Organizational change commonly results in five types of loss:
- Loss of control happens when things are done to you. People need to feel as though they are living their values and making choices for themselves. Giving them even small choices around implementation will help them cope. Rather than planning out everything for them, ask yourself: Have I left room for choice wherever possible?
- Loss of pride comes from people feeling like their contributions have been devalued. When leaders trumpet the new change and declare how much better it’s going to be than that old terrible system, it’s no surprise that the people who’ve put time and effort into designing and maintaining that old system—the very system that got the company to where it is today—feel offended. Instead, make sure you give credit and gratitude to the people who got the team so far. Having a goodbye ritual to thank the people and systems who got us here allows people to let go.
- Loss of familiarity and expertise occurs because patterns are disrupted. A study of peak performance among chess players found that when piece arrangement followed patterns often found in games, recreating the arrangement was easy for chess masters. But when a random arrangement was shown, masters and novices performed at the same level. The longer you’ve been playing the game, the more you see the patterns, not the pieces. Provide support and training as your team learns to identify and incorporate new patterns into their work.

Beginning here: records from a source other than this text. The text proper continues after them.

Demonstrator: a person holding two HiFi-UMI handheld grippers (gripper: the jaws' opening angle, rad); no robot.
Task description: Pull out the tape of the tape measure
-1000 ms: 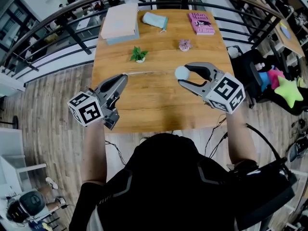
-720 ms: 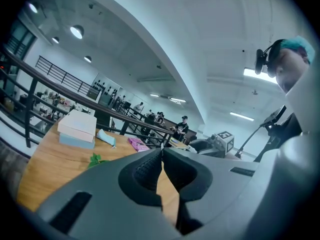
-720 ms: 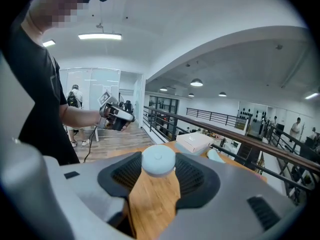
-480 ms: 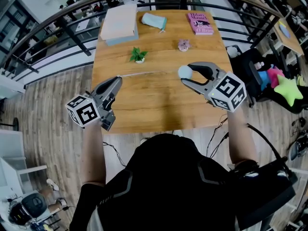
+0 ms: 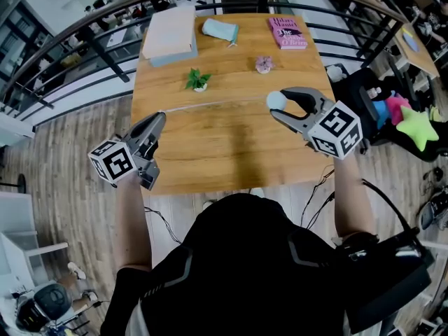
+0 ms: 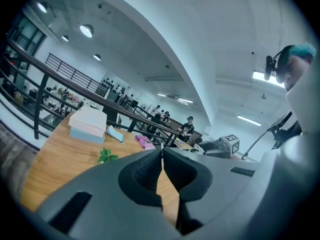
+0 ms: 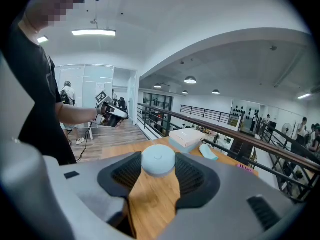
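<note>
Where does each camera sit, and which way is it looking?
Head view: on the person's head, facing steeply down at the table; both arms, the left gripper and the right gripper show.
Left gripper view: on the left gripper, facing across the table along its jaws, shut on the tape.
Right gripper view: on the right gripper, facing past the tape measure in its jaws toward the person's chest and left arm.
Shared: both gripper views show the white box.

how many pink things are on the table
2: a pink book at the far right corner of the table, and a small pinkish ornament just nearer than it. None seems hidden.
</note>
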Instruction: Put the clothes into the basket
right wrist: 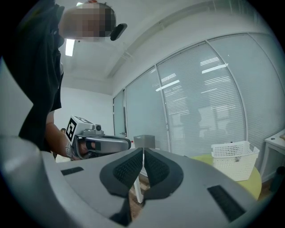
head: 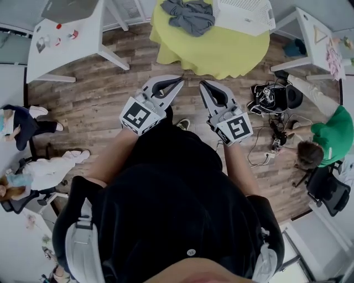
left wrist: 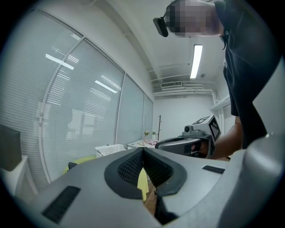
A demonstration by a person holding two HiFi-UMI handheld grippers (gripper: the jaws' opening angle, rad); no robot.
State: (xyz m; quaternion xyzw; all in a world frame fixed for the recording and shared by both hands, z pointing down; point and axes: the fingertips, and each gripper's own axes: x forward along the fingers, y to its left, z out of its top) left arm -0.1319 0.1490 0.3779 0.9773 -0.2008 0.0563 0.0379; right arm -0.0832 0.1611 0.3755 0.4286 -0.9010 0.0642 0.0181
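None of the clothes (head: 189, 16) are in the basket (head: 246, 15) yet; they lie beside it on the counter (head: 221, 52), while the left claw (head: 178, 80) and right claw (head: 202, 84) are clenched empty.

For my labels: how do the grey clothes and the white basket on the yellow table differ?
The crumpled dark grey clothes are soft and shapeless; the white perforated plastic basket is rigid and boxy. In the head view the clothes lie left of the basket. Both rest on the round yellow table.
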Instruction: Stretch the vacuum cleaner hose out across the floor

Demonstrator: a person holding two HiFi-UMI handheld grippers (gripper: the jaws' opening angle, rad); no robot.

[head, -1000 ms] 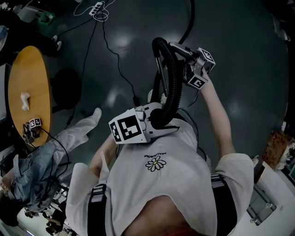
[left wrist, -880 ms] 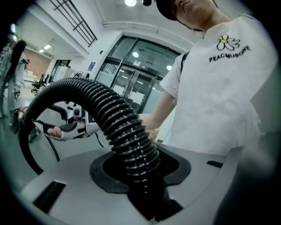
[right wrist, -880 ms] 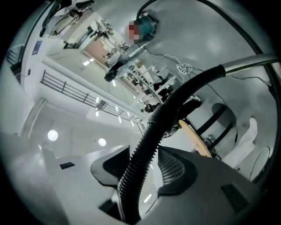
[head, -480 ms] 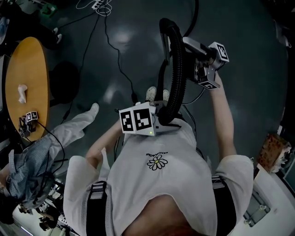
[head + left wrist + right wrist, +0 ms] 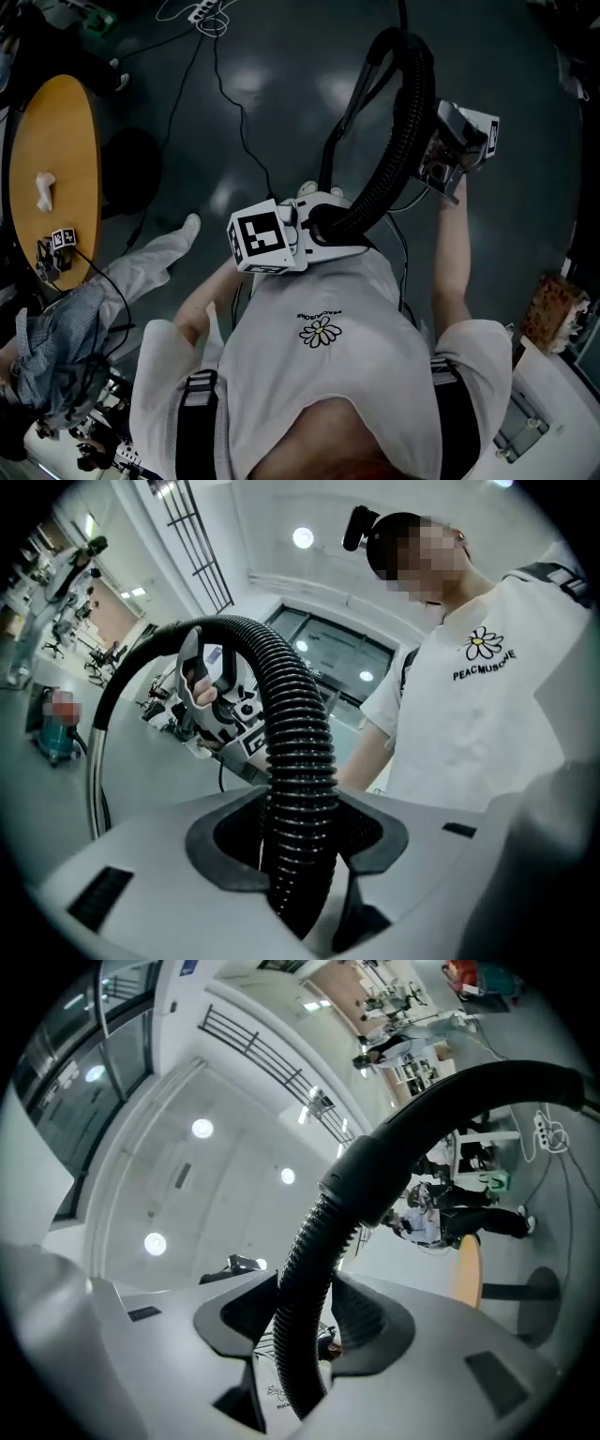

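Head view showed the vacuum hose [image 5: 398,131] arched above the floor [image 5: 281,84] between your left hand-held gripper [image 5: 323,225] at your chest and your raised right hand-held gripper [image 5: 427,155]; left gripper view showed its jaws, just eased slightly wider, clamped on the ribbed hose; right gripper view showed those jaws gripping it too.

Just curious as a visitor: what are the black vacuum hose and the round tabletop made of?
Vacuum cleaner hose: likely flexible plastic, matte black, closely ribbed. Tabletop: smooth orange-brown wood or laminate; no grain shows, so either.
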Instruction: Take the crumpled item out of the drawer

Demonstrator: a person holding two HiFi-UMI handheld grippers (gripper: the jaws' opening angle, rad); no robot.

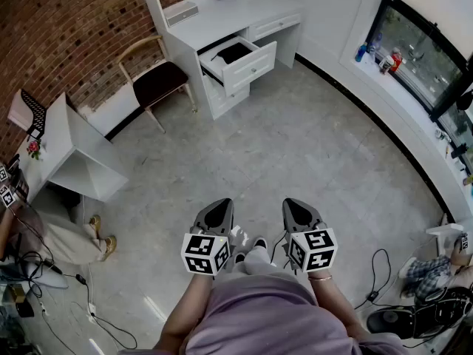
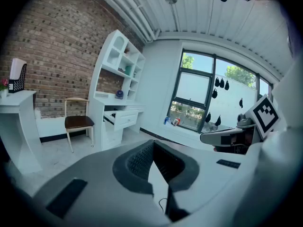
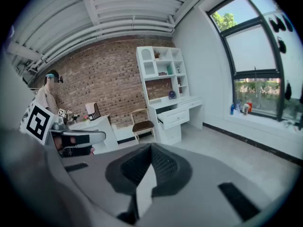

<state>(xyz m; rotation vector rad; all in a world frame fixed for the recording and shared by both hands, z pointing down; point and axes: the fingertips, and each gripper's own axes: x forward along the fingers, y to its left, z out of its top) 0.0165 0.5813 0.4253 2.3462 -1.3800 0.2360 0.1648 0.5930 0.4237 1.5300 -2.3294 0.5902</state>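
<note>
Left gripper and right gripper: both held low, close to the person's body, side by side, angled slightly down. Jaws of each are closed tip to tip with nothing between them; each gripper's own view confirms this.

Drawer: pulled open from the white desk, well apart from both grippers across bare floor.

Crumpled item: dark mass lying inside the open drawer, untouched.

Chair: just left of the desk in the head view, against the brick wall.
</note>
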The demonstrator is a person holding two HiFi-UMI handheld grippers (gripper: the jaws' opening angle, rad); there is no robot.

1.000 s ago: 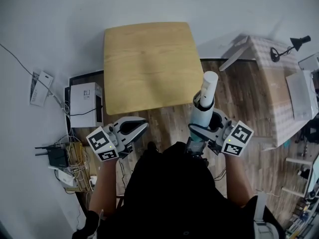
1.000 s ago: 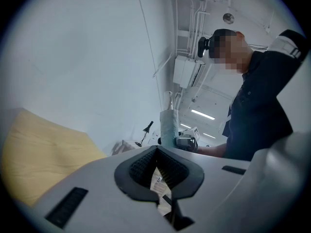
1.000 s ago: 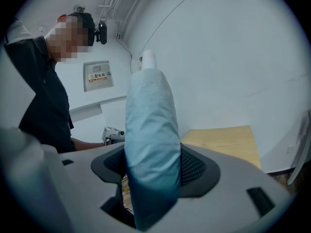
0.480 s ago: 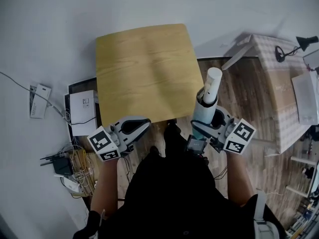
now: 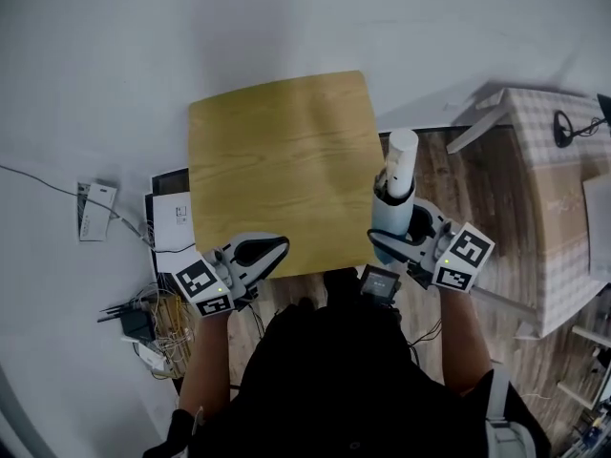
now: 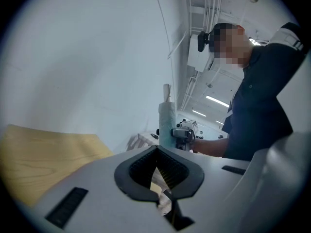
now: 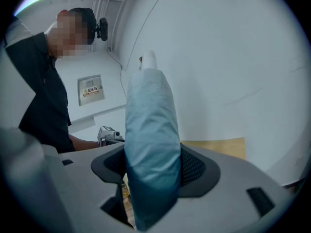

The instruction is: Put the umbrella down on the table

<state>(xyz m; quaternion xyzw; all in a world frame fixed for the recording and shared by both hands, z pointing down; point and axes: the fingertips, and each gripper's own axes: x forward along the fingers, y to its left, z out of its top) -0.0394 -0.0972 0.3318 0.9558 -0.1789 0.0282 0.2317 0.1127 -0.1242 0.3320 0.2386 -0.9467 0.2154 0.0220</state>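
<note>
Since a second ago, the bench [image 5: 277, 151] is brought closer, its near edge under both grippers. The umbrella [image 5: 394, 194] is clamped upright by the fingers of the right gripper [image 5: 393, 229]; those of the left gripper [image 5: 275, 247] are pressed together, empty.

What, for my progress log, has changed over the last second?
The person has moved closer to the table. Both tongs now reach its near edge, and the left tongs overlap it. Nothing was taken hold of or let go. The right tongs stay shut on the upright umbrella; the left stay shut and empty.
</note>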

- Loss of narrative is a result of contradictions between the story you’ve been telling about the organization, and the change you want to make—and that can feel like a lack of integrity. To help your team understand how their actions connect to the big picture, connect the change you are making to the origin story of the company, or relate it to the big cultural and economic changes that people can see and feel.
- Finally, loss of time happens because people go slowly and make mistakes when first learning a new way of doing things. You must remove other tasks from your people’s plates—don’t make them choose between investing in your change and seeing their friends and family.
To help people get on board with your change, start by addressing loss first. You can do this through a ritual for saying goodbye to the old way (hello Marie Kondo). By taking time to think through what the change you want someone to make really means for them—and by not condemning the way people have been working as you switch to the new way—you’ll help teams move through their losses faster and better transition into the new way of doing things.